## What the task requires
From the line that contains "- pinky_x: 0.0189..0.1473" through the line that contains "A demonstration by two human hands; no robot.", output every line of the listing below exactly and leave out all the rest.

[Start of Attachment]

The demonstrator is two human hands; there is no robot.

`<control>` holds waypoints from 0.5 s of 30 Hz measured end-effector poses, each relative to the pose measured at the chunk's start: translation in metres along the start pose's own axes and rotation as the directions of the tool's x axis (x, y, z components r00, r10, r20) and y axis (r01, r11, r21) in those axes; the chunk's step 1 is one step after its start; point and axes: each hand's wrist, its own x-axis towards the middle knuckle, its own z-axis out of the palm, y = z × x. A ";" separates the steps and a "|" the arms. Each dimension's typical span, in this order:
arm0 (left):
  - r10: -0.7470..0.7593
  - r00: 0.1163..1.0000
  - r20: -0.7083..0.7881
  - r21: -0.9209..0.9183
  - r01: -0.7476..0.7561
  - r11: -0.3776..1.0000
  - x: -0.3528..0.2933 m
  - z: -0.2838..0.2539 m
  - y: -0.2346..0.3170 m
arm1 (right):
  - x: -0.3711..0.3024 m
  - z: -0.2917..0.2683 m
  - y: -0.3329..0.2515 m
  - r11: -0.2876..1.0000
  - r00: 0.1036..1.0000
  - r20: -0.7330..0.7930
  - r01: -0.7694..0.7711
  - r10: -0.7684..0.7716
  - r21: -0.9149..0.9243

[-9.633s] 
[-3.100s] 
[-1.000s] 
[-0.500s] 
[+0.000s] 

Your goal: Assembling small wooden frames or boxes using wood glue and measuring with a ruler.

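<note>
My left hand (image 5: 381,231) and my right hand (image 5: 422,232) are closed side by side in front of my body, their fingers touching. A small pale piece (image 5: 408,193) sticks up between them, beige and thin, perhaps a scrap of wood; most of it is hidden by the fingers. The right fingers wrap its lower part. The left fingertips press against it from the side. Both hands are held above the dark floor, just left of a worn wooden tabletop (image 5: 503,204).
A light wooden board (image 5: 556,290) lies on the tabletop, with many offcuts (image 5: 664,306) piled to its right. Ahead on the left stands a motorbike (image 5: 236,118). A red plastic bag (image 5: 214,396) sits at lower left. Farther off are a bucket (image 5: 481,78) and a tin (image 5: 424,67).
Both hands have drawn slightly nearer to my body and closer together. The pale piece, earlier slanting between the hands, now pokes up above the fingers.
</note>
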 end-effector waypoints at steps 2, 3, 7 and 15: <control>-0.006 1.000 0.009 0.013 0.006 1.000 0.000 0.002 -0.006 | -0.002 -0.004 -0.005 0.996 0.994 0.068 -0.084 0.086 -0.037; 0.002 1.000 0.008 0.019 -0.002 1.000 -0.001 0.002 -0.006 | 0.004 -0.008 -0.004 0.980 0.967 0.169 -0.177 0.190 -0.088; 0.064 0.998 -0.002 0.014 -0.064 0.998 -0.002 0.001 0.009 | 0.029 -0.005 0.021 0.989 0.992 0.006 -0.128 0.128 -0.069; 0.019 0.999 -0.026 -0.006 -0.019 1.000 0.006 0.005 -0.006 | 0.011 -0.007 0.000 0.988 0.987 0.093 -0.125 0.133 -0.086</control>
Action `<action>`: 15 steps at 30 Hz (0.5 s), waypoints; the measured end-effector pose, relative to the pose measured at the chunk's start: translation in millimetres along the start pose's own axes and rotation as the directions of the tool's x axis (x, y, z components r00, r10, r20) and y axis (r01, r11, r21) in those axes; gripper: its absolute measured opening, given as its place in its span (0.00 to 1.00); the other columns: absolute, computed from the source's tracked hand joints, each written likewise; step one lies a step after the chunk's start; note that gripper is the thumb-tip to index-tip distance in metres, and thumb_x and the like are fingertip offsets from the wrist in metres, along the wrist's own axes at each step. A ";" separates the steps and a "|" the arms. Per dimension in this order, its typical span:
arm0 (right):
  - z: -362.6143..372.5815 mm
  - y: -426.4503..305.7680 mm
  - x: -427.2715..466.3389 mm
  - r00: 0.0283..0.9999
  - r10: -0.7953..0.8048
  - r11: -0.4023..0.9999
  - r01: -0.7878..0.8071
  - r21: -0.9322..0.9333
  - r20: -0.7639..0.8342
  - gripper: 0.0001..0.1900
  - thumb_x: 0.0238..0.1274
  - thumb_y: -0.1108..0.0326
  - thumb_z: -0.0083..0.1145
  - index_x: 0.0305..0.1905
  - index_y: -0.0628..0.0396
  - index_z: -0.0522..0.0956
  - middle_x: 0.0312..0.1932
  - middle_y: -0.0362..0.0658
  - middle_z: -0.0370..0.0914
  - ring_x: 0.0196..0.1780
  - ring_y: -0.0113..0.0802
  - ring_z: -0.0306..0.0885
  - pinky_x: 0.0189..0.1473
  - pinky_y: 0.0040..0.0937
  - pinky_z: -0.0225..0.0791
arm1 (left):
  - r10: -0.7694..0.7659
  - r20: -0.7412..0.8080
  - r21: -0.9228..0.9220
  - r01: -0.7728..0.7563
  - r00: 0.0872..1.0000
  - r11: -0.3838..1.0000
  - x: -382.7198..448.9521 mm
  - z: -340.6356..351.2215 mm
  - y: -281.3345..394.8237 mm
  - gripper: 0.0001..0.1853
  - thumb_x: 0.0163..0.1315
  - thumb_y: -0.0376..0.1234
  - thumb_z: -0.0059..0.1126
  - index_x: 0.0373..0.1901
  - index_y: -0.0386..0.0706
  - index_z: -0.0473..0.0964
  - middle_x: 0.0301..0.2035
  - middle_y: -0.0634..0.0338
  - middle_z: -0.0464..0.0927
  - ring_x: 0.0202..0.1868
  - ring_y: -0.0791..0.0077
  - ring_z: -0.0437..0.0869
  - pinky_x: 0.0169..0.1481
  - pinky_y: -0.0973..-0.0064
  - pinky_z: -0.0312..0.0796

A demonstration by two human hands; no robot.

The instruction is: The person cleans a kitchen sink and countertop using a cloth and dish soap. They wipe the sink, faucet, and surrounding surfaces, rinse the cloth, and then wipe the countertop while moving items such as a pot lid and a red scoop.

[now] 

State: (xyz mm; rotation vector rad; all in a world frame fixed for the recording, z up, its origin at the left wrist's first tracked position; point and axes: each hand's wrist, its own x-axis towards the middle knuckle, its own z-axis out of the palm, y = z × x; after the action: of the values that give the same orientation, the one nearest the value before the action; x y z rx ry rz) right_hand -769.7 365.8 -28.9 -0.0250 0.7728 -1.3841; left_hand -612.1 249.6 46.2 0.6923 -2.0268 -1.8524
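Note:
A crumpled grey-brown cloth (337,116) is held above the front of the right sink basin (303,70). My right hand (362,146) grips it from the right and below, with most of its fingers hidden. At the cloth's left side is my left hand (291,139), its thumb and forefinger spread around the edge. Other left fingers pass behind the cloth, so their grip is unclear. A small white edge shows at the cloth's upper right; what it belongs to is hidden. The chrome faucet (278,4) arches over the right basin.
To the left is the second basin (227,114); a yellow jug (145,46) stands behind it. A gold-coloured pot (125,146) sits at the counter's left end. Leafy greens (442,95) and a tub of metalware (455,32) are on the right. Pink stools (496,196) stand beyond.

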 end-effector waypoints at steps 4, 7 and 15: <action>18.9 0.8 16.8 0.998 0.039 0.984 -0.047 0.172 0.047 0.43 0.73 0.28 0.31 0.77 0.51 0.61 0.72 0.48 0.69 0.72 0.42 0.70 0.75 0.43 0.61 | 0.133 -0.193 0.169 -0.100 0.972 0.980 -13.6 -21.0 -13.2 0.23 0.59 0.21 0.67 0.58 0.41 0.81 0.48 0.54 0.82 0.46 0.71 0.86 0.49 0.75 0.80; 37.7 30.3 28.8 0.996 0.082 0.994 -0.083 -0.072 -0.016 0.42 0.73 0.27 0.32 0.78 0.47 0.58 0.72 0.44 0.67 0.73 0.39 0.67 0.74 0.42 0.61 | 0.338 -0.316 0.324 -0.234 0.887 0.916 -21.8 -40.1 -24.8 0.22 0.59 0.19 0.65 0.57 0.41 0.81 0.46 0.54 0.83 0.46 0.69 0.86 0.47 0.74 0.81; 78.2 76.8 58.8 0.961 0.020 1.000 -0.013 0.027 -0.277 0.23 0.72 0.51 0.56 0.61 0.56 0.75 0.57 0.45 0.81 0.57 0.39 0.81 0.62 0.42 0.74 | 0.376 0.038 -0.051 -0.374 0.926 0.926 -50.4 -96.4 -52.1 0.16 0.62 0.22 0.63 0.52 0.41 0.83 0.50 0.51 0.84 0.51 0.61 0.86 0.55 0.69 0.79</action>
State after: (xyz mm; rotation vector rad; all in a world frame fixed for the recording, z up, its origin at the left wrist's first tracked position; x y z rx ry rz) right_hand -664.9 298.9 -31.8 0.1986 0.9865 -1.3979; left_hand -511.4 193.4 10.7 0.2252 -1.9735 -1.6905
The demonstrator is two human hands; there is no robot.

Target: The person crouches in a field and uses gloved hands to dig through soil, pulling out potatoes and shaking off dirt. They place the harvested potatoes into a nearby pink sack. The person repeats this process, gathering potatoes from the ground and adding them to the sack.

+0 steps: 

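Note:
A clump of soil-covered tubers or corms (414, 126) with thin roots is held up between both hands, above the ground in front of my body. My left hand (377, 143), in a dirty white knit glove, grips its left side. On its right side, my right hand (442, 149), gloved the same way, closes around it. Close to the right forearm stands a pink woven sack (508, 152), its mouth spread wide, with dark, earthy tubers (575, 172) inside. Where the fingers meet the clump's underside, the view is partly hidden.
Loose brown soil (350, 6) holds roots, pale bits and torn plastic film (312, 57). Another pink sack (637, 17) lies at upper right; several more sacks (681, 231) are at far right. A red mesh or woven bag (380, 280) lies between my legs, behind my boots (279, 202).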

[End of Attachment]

## Exercise solution
  - pinky_x: 0.0189..0.1473
  - pinky_y: 0.0040..0.0937
  - pinky_z: -0.0225..0.0791
arm1 (left):
  - r10: -0.7694..0.7659
  - r20: -0.7412..0.8080
  - r21: -0.9228..0.9220
  - r01: -0.7728..0.7563
  - r00: 0.0872..1.0000
  - r11: -0.3838..1.0000
  - x: -382.7198..448.9521 mm
  - z: -340.6356..351.2215 mm
  - y: -281.3345..394.8237 mm
  - gripper: 0.0001..0.1853
  - thumb_x: 0.0163..0.1315
  - thumb_y: -0.0376..0.1234
  - thumb_z: -0.0059..0.1126
  - index_x: 0.0373..0.1901
  - index_y: -0.0386..0.0706
  - index_z: -0.0473..0.0964
  - middle_x: 0.0301..0.2035
  - middle_y: -0.0634..0.0338
  - middle_z: -0.0464..0.0927
  - ring_x: 0.0202..0.1868
  - ring_y: -0.0791..0.0077
  - ring_z: -0.0437..0.0869
  - pinky_x: 0.0169..0.1481
  - pinky_y: -0.0973..-0.0064
  - pinky_z: -0.0312..0.0796

A demonstration by two human hands; no robot.

This exercise has been fully answered.